Wanita Penjaja Cinta
Wanita Penjaja Cinta
Penulis: Muzdalifah Muthohar

Bab 1

"Menikahlah denganku, Mey. Tinggalkan pekerjaanmu, kita mulai hidup baru," ucap Rahman dengan tatapan penuh permohonan.

Aku terdiam, tak tahu harus menjawab apa. Ini bukan yang pertama, entah berapa kali dia mengutarakan niatnya mempersuntingku, berkali-kali pula kutolak keinginannya. Tapi itu tak menyurutkan niatnya memperistiku.

Bukannya sok jual mahal, atau aku tidak tertarik dengan Rahman. Tapi aku cukup tahu diri, siapa lah diri ini. Janda anak satu, sedangkan dia? Perjaka thing-thing, meski tak setampan opa-opa Korea, Rahman bisa dibilang good looking. Kulitnya sawo matang khas pria Indonesia, rahangnya tegas. Santun perainganya, dan yang paling aku suka, tatap matanya yang teduh.

Kalau soal janda, mungkin masih bisa ditoleransi. Tapi profesi ku? Itu yang membuat aku inscure, dan tak berani menerima lamaran Rahman. Aku ini wanita panggilan, pekerjaanku memberi kepuasan pada laki-laki hidung belang dengan imbalan sejumlah uang. Apa pantas bersanding dengan pemuda se-alim Rahman? Apa keluarganya setuju, anak yang mereka didik dengan baik, diberi bekal ilmu agama yang cukup, menikahi pel*cur sepertiku? Mau ditaruh di mana wajah mereka? Orang tua religius bermenantukan perempuan bekas banyak orang.

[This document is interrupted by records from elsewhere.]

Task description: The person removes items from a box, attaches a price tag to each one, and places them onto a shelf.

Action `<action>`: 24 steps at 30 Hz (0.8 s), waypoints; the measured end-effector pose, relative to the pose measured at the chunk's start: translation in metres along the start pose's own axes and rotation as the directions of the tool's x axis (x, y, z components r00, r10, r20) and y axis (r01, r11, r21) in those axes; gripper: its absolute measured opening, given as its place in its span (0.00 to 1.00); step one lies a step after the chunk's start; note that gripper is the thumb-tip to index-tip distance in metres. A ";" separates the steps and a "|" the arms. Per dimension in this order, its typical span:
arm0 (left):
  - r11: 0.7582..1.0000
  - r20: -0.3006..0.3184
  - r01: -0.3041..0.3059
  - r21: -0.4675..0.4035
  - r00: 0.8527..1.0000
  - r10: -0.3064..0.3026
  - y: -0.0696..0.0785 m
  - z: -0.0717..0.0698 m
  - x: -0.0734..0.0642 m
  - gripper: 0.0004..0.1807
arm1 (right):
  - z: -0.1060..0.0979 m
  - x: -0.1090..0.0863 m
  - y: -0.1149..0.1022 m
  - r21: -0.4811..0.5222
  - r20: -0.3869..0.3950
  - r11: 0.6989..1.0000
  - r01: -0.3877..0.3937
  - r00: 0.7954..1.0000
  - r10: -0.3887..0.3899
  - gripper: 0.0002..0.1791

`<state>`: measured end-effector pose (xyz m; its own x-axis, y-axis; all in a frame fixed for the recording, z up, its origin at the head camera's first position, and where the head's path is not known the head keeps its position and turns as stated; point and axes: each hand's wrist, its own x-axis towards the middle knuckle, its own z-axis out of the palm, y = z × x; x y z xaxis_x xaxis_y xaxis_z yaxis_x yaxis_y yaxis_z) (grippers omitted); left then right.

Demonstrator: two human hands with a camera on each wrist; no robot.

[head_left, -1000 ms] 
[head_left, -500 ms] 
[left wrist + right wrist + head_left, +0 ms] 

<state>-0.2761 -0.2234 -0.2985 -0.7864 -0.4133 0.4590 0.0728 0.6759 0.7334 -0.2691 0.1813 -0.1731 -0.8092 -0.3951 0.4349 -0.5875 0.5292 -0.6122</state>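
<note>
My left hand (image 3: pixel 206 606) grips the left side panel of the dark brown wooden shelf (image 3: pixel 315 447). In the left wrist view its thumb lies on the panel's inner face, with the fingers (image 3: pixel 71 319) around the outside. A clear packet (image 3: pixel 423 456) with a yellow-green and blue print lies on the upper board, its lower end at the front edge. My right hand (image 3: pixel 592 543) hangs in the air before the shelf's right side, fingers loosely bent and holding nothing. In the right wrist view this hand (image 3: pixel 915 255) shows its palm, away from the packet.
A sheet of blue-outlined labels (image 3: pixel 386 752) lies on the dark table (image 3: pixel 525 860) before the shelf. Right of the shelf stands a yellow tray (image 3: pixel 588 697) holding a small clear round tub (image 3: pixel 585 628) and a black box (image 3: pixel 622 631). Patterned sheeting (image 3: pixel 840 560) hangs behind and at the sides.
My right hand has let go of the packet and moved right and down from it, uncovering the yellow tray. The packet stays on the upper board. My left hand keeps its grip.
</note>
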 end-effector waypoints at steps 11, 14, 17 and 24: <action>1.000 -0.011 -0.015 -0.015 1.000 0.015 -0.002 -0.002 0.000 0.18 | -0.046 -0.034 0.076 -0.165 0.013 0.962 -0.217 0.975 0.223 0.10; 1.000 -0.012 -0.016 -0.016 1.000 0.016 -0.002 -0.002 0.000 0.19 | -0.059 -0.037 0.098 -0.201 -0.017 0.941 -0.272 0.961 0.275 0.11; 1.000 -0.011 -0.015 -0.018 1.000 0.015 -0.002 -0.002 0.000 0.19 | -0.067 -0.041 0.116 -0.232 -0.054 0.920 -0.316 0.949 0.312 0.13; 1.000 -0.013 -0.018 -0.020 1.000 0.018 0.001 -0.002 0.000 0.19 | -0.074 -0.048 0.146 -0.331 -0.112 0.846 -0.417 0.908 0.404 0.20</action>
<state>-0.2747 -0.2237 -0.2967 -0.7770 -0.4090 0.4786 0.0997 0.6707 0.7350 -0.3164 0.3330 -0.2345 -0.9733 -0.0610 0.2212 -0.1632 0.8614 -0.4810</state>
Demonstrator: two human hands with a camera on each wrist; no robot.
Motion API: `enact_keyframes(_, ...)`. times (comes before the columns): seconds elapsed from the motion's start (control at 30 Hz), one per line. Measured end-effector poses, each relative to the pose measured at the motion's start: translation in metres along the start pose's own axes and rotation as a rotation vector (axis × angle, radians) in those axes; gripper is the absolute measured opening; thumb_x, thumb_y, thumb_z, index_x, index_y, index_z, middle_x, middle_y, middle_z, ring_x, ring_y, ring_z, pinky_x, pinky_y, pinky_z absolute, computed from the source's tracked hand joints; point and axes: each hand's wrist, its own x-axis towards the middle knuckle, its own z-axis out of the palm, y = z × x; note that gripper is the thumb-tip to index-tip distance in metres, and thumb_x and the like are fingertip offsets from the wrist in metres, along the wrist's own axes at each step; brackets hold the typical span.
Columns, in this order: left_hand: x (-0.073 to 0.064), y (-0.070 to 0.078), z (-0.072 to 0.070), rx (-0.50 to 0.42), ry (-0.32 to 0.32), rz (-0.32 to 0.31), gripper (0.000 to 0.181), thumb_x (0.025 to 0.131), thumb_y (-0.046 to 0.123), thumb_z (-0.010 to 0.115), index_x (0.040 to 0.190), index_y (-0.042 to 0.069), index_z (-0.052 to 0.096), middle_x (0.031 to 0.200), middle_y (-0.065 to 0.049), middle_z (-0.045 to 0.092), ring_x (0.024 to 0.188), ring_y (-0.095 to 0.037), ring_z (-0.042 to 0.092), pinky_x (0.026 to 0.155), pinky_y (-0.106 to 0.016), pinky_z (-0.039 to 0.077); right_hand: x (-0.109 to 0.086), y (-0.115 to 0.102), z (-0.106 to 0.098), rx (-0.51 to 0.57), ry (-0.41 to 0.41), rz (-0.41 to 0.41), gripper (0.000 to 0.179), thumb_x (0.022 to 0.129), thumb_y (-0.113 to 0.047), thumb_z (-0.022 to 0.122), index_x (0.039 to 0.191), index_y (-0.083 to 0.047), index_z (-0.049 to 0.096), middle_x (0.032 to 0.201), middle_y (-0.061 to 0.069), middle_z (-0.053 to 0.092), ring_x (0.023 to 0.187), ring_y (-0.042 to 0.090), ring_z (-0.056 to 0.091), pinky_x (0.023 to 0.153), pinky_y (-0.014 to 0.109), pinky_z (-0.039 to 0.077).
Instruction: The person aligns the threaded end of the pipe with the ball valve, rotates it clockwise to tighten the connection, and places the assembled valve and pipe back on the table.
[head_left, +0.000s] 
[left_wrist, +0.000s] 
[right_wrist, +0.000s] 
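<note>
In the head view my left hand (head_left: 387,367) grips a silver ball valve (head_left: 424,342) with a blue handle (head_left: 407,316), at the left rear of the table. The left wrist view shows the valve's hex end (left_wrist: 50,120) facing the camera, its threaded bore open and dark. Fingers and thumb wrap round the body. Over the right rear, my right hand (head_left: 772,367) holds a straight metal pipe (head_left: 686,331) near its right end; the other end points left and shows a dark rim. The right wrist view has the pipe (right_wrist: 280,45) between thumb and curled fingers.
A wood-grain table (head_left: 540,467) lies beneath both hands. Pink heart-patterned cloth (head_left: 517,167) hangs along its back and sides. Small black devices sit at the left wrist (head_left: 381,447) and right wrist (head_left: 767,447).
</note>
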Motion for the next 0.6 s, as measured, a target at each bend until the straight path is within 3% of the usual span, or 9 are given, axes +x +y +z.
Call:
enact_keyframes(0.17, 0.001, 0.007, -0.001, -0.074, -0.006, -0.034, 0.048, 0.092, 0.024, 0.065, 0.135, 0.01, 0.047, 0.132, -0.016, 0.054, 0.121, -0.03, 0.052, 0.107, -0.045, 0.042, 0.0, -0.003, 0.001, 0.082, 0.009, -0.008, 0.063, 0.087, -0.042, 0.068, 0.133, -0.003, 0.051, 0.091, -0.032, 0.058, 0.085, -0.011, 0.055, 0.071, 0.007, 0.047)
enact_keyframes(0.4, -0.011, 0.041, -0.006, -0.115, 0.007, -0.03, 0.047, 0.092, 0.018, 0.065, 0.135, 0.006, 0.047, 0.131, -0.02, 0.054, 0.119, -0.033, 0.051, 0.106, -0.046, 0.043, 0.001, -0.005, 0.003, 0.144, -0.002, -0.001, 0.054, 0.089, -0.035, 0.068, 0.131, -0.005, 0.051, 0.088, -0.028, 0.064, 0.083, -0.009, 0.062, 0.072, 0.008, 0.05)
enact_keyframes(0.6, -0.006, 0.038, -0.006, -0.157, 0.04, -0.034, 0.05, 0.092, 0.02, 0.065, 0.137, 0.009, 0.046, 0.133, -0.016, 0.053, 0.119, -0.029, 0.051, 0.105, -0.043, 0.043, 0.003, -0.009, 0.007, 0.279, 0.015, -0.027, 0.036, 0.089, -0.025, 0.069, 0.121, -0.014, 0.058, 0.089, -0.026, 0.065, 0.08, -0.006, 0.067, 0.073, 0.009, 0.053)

"Mau sampai kapan kamu akan seperti ini? Apa kamu nggak capek? Apa kamu nggak malu dengan anakmu yang beranjak remaja?" Lanjut Rahman, yang membuatku merasa tertampar.

Bukan tak ingin meninggalkan profesi yang dianggap rendah oleh siapapun ini, bukan. Kalau ditanya 'apa tidak capek?' tentu aku sangat capek. Aku juga ingin berhenti secepatnya, tapi apa bisa? Mami Monic pasti tidak akan membiarkan aku pergi begitu saja. Aku ini primadona diantara gadis peliharaan Mami.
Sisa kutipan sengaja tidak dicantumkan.